ゴルフは、ディーゼルエンジンを搭載した初期の普及車の1つだった。1976年、初代モデル発売からわずか2年後に、パワートレインの選択肢として初めて導入された。英国の多くの人々にとってゴルフは、やや騒がしいものの、燃費の良いディーゼルエンジンを初めて体験したクルマとなった。

ゴルフは、英国の人気ディーゼル車として常に販売上位に輝いていた。フリート市場(社用車やレンタカーなど)では主力モデルであり、その燃費性能、税制優遇につながる低CO2排出量、そして力強い走行性能が好評を博してきた。2015年に社用車として納車されたゴルフの10台中8台以上がディーゼル車だった。
しかし、フォルクスワーゲンがAUTOCARへの声明で明らかにしたように、このモデルは英国から姿を消すことになった。
「フォルクスワーゲンUKはお客様の需要を継続的に評価しており、今回のケースでは、絶大な人気を誇るゴルフモデルにおいて、ガソリン車の拡充と今後登場するハイブリッド・パワートレインに注力することを決定しました」と同社は述べている。
英国での市場シェアは低迷
2015年末に発覚した排出ガス不正スキャンダルにより、フォルクスワーゲンがディーゼル車の衰退に火をつけたと言えるかもしれないが、フォルクスワーゲン・グループ全体としてはディーゼル車販売で主導権を手放したことはなく、今年欧州で販売されたディーゼル車の10台中4台を占めている。
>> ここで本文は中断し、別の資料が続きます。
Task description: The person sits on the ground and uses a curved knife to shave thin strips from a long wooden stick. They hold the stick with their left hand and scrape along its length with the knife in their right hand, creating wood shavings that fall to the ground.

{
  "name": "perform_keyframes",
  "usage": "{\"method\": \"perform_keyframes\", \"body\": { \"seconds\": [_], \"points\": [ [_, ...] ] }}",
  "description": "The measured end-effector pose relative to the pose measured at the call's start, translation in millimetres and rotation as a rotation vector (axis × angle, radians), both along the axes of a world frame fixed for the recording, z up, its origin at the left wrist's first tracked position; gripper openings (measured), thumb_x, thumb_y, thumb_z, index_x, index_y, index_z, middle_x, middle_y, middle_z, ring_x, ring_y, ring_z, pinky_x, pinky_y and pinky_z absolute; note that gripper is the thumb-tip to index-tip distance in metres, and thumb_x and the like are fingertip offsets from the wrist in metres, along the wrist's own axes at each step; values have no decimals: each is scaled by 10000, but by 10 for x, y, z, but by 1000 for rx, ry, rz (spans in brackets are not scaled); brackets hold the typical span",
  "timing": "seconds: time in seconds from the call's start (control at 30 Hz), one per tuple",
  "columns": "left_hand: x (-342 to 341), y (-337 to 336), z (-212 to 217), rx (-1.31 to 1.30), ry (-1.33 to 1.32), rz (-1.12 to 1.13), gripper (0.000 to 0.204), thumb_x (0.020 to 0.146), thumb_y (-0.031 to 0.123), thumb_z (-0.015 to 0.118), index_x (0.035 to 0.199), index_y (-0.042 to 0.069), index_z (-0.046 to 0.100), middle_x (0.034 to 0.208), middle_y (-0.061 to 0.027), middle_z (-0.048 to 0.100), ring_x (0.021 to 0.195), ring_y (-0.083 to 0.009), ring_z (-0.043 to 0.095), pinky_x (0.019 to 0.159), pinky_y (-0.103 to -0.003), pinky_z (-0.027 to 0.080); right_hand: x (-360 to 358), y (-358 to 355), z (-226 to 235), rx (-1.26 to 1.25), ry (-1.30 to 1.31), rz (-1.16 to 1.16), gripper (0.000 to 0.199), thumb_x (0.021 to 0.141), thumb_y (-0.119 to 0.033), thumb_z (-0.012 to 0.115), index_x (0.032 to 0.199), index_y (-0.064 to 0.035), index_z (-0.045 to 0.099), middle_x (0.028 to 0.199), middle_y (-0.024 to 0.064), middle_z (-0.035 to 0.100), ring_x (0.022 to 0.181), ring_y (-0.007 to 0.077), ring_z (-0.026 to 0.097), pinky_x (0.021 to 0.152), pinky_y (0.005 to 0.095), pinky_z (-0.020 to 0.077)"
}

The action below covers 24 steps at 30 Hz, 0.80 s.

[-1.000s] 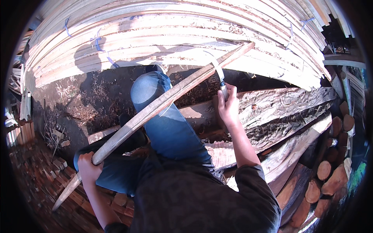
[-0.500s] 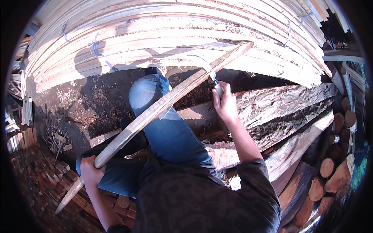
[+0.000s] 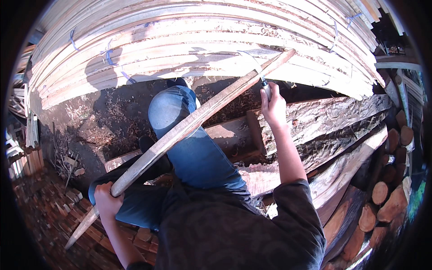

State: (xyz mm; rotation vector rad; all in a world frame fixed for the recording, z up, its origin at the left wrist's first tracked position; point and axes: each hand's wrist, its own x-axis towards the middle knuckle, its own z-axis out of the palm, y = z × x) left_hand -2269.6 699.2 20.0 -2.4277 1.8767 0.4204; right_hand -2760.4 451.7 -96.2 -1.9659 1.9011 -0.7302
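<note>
across the raised knee lay a long curved wooden stave, its far end resting against the stacked staves. the left hand had its fingers wrapped tight around the stave's lower end; the right hand had its fingers closed around the handle of a knife at the upper part. judged good practice: brace the stave firmly on the knee, keep the lower grip steady, and shave with light strokes along the grain.
</note>
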Motion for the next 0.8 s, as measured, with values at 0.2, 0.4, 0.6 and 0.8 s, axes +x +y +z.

しかし、英国はドイツやイタリアといった他の欧州諸国よりも早く、ディーゼル車と決別することになった。英国自動車製造販売者協会(SMMT)の統計によると、1月から5月までの英国におけるディーゼル車の販売台数は4万4449台で、前年同期比で7%減少。全体のわずか4.8%となった。

かつてビジネスドライバーに人気があったディーゼル仕様のゴルフだが、今年に入ってから英国でのゴルフ全体の販売台数に占める割合はわずか5.5%にとどまっている。フォルクスワーゲンが声明で述べたように、電動パワートレインがディーゼルに取って代わっているのだ。新型のフルハイブリッド仕様は今冬に発表され、マイルドハイブリッド、PHEV、ガソリンモデルと並んで販売される予定だ。
ディーゼルエンジンは、アウトバーンを疾走するドイツの消費者の間で依然として人気があり、欧州大陸側では引き続き販売される。